WHAT YOU ARE ASKED TO DO = When the line with "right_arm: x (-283" is reached, include it and stop; before that, copy each line of the listing exactly from the first.

DATA BELOW =

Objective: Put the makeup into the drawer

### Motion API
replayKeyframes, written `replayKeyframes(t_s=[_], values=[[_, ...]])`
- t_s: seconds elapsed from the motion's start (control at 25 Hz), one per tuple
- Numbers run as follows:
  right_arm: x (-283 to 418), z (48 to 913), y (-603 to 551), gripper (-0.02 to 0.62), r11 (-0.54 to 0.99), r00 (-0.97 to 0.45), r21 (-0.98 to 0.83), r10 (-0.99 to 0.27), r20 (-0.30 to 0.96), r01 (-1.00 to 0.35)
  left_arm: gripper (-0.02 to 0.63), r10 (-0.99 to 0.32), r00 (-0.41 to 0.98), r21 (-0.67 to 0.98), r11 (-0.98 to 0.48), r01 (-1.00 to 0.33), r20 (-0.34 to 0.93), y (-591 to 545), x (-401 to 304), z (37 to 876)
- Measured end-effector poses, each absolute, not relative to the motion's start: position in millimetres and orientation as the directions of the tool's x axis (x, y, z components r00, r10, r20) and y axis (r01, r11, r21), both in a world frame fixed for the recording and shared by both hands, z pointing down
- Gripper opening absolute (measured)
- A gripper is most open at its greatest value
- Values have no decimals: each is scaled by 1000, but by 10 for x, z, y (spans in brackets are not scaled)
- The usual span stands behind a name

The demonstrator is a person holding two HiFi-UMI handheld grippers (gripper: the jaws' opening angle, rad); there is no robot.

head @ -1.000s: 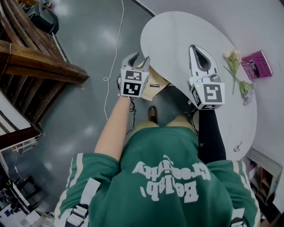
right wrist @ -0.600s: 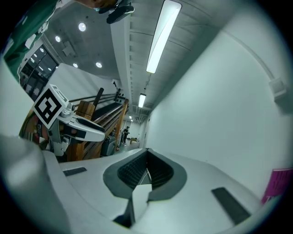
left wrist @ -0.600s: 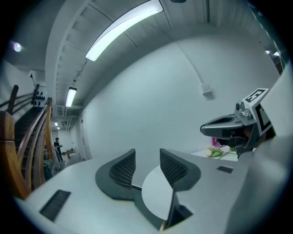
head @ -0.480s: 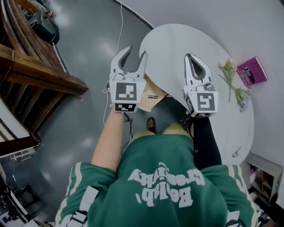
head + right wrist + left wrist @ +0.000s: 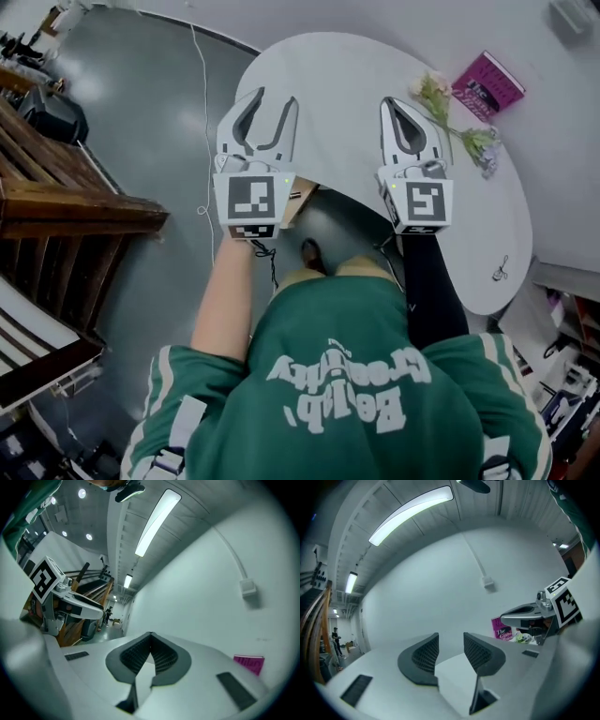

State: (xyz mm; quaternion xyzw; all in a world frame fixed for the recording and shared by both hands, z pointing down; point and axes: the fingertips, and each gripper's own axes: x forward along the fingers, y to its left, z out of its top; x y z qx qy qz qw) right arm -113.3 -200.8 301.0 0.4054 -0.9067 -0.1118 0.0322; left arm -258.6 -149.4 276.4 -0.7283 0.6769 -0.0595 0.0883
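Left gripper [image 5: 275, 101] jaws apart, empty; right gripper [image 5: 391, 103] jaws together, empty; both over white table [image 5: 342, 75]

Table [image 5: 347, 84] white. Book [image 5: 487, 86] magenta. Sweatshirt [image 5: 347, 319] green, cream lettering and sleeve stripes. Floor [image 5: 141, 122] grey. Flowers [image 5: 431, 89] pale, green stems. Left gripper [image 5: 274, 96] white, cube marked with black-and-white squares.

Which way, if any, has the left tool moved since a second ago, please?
Yes: the left tool went from beside the white table to over it.

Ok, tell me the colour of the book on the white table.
The book is magenta pink; the head view shows it best.
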Motion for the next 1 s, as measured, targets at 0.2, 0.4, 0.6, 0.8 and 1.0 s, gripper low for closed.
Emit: replayKeyframes(t_s=[0.2, 0.4, 0.6, 0.8, 1.0], values=[[-292, 2951, -2016, 9, 558, -579, 236, -815, -25, -795, 181, -977, 209, -202, -196, -959, -41, -1647, -1754, 2693], [727, 2950, -1893, 9, 445, -466, 238, -884, -37, -863, 181, -937, 345, -201, -330, -922, -46, -1709, -775, 2665], [1683, 2967, -1738, 9, 345, -370, 256, -928, -55, -903, 179, -887, 461, -194, -445, -874, -42, -1707, 179, 2663], [2602, 2990, -1496, 9, 240, -260, 254, -964, -48, -937, 179, -814, 580, -188, -565, -804, -35, -1622, 1157, 2710], [3438, 3034, -1179, 9, 111, -128, 255, -990, -51, -961, 179, -718, 695, -186, -679, -710, -32, -1493, 2055, 2785]])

RESPONSE TO THIS TASK =
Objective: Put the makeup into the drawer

### Motion API
replayKeyframes, written `replayKeyframes(t_s=[_], values=[[_, ...]])`
- t_s: seconds elapsed from the motion's start (control at 25 Hz), one per tuple
- Numbers run as follows:
  right_arm: x (-283 to 418), z (48 to 913), y (-603 to 551), gripper (-0.02 to 0.62), r11 (-0.54 to 0.99), r00 (-0.97 to 0.45), r21 (-0.98 to 0.83), r10 (-0.99 to 0.27), r20 (-0.30 to 0.96), r01 (-1.00 to 0.35)

What has been written here completes the answer.